Content starts
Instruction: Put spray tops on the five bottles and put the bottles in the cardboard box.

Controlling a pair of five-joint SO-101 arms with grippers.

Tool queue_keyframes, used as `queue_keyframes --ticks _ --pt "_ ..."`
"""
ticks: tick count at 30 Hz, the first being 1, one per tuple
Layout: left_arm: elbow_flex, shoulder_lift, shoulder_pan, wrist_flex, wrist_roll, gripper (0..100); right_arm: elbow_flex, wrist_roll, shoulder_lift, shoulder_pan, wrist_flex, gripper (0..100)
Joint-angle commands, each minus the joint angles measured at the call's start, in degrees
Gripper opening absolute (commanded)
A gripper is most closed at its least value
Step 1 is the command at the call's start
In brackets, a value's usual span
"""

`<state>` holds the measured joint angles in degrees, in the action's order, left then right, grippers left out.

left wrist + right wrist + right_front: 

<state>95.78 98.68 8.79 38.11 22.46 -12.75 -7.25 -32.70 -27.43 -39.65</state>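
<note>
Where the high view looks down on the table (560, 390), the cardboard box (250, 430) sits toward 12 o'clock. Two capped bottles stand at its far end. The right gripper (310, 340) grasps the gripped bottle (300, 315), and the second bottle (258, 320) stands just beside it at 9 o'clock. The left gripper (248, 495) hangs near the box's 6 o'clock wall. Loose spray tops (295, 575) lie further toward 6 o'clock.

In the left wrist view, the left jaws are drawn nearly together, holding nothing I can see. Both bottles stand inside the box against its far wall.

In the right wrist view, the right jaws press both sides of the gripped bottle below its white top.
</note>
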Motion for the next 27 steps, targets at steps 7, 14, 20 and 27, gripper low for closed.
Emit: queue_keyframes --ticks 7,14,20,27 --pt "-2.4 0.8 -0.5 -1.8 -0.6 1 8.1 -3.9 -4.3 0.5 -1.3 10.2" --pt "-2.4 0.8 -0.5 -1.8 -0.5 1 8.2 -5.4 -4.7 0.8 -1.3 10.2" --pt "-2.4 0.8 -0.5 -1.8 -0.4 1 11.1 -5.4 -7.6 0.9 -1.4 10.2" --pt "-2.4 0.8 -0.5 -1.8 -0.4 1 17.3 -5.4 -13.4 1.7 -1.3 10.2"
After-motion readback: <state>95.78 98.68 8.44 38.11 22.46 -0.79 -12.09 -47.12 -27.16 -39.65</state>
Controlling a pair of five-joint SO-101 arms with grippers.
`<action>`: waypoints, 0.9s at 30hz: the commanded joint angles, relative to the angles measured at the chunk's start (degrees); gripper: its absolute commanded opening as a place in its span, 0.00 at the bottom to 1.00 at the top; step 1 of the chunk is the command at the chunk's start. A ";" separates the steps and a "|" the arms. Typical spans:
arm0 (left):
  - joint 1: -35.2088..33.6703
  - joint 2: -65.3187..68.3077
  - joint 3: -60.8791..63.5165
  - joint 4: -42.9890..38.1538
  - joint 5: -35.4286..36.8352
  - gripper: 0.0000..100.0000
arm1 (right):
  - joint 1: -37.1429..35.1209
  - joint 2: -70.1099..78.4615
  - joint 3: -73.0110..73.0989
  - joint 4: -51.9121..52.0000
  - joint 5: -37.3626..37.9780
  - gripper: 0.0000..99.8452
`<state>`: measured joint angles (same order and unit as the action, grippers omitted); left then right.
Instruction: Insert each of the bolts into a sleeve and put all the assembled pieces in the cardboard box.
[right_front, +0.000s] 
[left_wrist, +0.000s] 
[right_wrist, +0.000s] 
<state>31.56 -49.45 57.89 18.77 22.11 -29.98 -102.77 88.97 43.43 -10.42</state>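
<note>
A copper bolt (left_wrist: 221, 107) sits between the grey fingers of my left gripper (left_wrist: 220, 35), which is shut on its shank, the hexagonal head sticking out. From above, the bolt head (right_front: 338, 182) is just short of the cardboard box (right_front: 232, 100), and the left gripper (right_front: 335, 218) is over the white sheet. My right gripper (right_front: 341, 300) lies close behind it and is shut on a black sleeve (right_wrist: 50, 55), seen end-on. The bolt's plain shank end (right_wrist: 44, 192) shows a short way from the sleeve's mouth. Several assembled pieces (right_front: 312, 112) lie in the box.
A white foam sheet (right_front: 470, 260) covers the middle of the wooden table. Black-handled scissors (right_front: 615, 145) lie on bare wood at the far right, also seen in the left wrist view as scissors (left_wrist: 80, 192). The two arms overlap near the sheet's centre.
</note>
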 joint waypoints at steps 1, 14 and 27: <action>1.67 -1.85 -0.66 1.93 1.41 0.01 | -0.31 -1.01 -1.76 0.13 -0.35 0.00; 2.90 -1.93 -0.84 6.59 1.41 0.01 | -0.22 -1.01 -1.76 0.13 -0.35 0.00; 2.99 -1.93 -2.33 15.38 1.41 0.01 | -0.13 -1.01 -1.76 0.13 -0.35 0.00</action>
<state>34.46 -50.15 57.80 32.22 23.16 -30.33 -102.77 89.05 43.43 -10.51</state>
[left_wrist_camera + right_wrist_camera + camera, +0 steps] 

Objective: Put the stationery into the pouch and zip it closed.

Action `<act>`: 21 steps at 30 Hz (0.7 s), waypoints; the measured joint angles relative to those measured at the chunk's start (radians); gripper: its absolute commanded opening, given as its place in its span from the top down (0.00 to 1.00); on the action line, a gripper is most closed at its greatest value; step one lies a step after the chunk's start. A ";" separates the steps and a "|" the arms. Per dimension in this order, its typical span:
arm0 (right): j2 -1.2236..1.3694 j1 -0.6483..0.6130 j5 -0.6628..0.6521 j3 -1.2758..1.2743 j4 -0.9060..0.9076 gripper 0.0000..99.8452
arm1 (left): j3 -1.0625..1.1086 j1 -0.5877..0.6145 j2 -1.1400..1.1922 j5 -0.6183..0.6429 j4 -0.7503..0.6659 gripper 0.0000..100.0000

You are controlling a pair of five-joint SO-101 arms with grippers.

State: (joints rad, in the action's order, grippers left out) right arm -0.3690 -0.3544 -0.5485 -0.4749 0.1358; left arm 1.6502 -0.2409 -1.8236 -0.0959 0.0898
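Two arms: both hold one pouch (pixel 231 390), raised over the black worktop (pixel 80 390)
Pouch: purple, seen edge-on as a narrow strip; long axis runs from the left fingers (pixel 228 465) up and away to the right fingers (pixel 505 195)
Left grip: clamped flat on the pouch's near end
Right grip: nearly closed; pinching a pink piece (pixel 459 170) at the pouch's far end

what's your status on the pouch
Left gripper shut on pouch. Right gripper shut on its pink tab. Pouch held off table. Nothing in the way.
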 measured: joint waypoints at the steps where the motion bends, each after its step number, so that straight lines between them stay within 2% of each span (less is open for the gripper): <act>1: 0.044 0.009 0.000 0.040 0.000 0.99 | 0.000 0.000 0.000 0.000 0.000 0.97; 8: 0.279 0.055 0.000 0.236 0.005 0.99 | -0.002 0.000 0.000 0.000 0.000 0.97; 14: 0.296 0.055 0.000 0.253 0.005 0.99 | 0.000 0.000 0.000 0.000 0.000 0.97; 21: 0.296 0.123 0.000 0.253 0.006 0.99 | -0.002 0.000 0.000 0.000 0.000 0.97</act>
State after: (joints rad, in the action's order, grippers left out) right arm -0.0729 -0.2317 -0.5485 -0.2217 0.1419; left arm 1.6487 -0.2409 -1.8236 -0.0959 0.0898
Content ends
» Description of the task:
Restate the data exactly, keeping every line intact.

» Response area:
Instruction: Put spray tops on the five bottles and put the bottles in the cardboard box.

Controlling a pair of five-joint SO-101 arms with grippers.

Tool queue_keyframes, used as `queue_keyframes --ticks _ --pt "_ ..."`
"""
ticks: tick count at 30 Hz, the first being 1, one per tuple
Layout: left_arm: elbow_flex, shoulder_lift, shoulder_pan, wrist_flex, wrist_roll, gripper (0..100); right_arm: elbow_flex, wrist_roll, shoulder_lift, shoulder_pan, wrist_flex, gripper (0..100)
Joint-angle commands, each minus the joint angles measured at the call's start, in degrees
Gripper opening absolute (commanded)
A gripper is most closed at its least value
Step 1 is the command at the call's start
In brackets, a value's usual span
"""

`<state>` holds the measured joint angles in degrees, in the action's order, left then right, grippers left out.

left wrist + right wrist + right_front: 

<state>95.78 98.68 8.79 38.11 22.46 -12.75 -7.25 -32.70 -27.43 -39.65</state>
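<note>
Where the high view looks down on the table (560, 390), the cardboard box (250, 430) sits toward 12 o'clock. Two capped bottles stand at its far end. The right gripper (310, 340) grasps the gripped bottle (300, 315), and the second bottle (258, 320) stands just beside it at 9 o'clock. The left gripper (248, 495) hangs near the box's 6 o'clock wall. Loose spray tops (295, 575) lie further toward 6 o'clock.

In the left wrist view, the left jaws are drawn nearly together, holding nothing I can see. Both bottles stand inside the box against its far wall.

In the right wrist view, the right jaws press both sides of the gripped bottle below its white top.
</note>
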Motion for the next 27 steps, targets at steps 7, 14, 20 and 27, gripper low for closed.
Emit: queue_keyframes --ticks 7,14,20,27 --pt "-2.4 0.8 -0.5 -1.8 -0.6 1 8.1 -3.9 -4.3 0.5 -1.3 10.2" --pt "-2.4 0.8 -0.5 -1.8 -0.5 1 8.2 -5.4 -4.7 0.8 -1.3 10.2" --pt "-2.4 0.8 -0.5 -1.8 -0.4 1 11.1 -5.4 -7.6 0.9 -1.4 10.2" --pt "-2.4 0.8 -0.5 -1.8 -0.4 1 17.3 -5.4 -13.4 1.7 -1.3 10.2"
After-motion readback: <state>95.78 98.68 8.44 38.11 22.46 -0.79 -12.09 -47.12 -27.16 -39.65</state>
Controlling a pair of five-joint SO-101 arms with grippers.
`<action>`: waypoints, 0.9s at 30hz: the commanded joint angles, relative to the angles measured at the chunk's start (degrees); gripper: its absolute commanded opening as a place in its span, 0.00 at the bottom to 1.00 at the top; step 1 of the chunk is the command at the chunk's start. A ";" separates the steps and a "|" the arms. Typical spans:
arm0 (left):
  - joint 1: -35.2088..33.6703
  - joint 2: -65.3187..68.3077
  - joint 3: -60.8791..63.5165
  - joint 4: -42.9890..38.1538
  - joint 5: -35.4286..36.8352
  - gripper: 0.0000..100.0000
arm1 (right):
  - joint 1: -37.1429..35.1209
  - joint 2: -70.1099..78.4615
  - joint 3: -73.0110..73.0989
  - joint 4: -51.9121..52.0000
  - joint 5: -37.3626..37.9780
  - gripper: 0.0000..99.8452
`<state>`: measured joint angles (same order and unit as the action, grippers omitted); left then right.
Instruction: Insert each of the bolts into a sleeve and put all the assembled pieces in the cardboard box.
[right_front, +0.000s] 
[left_wrist, +0.000s] 
[right_wrist, +0.000s] 
<state>31.56 -49.45 57.89 18.77 22.11 -29.98 -102.77 88.97 43.43 -10.42</state>
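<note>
A copper bolt (left_wrist: 221, 107) sits between the grey fingers of my left gripper (left_wrist: 220, 35), which is shut on its shank, the hexagonal head sticking out. From above, the bolt head (right_front: 338, 182) is just short of the cardboard box (right_front: 232, 100), and the left gripper (right_front: 335, 218) is over the white sheet. My right gripper (right_front: 341, 300) lies close behind it and is shut on a black sleeve (right_wrist: 50, 55), seen end-on. The bolt's plain shank end (right_wrist: 44, 192) shows a short way from the sleeve's mouth. Several assembled pieces (right_front: 312, 112) lie in the box.
A white foam sheet (right_front: 470, 260) covers the middle of the wooden table. Black-handled scissors (right_front: 615, 145) lie on bare wood at the far right, also seen in the left wrist view as scissors (left_wrist: 80, 192). The two arms overlap near the sheet's centre.
</note>
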 joint waypoints at steps 1, 14 and 27: <action>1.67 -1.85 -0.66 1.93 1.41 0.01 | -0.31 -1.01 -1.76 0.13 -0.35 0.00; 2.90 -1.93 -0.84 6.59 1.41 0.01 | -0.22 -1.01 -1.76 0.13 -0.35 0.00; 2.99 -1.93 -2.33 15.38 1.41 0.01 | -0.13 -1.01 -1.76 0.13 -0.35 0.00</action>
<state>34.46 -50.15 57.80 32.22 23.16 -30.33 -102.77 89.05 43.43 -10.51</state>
[left_wrist_camera + right_wrist_camera + camera, +0 steps] 

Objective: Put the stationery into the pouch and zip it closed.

Action `<act>`: 21 steps at 30 Hz (0.7 s), waypoints; the measured joint angles relative to those measured at the chunk's start (radians); gripper: its absolute commanded opening, given as its place in its span from the top down (0.00 to 1.00); on the action line, a gripper is most closed at its greatest value; step one lies a step after the chunk's start. A ";" separates the steps and a "|" the arms. Per dimension in this order, its typical span:
arm0 (right): j2 -1.2236..1.3694 j1 -0.6483..0.6130 j5 -0.6628..0.6521 j3 -1.2758..1.2743 j4 -0.9060..0.9076 gripper 0.0000..99.8452
arm1 (left): j3 -1.0625..1.1086 j1 -0.5877..0.6145 j2 -1.1400..1.1922 j5 -0.6183..0.6429 j4 -0.7503..0.6659 gripper 0.0000..100.0000

You are controlling a pair of five-joint SO-101 arms with grippers.

State: (joints rad, in the action's order, grippers left out) right arm -0.3690 -0.3544 -0.5485 -0.4749 0.1358; left arm 1.6502 -0.2409 -1.8236 -0.0959 0.0898
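Two arms: both hold one pouch (pixel 231 390), raised over the black worktop (pixel 80 390)
Pouch: purple, seen edge-on as a narrow strip; long axis runs from the left fingers (pixel 228 465) up and away to the right fingers (pixel 505 195)
Left grip: clamped flat on the pouch's near end
Right grip: nearly closed; pinching a pink piece (pixel 459 170) at the pouch's far end

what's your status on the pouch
Left gripper shut on pouch. Right gripper shut on its pink tab. Pouch held off table. Nothing in the way.
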 measured: joint waypoints at the steps where the motion bends, each after its step number, so that straight lines between them stay within 2% of each span (less is open for the gripper): <act>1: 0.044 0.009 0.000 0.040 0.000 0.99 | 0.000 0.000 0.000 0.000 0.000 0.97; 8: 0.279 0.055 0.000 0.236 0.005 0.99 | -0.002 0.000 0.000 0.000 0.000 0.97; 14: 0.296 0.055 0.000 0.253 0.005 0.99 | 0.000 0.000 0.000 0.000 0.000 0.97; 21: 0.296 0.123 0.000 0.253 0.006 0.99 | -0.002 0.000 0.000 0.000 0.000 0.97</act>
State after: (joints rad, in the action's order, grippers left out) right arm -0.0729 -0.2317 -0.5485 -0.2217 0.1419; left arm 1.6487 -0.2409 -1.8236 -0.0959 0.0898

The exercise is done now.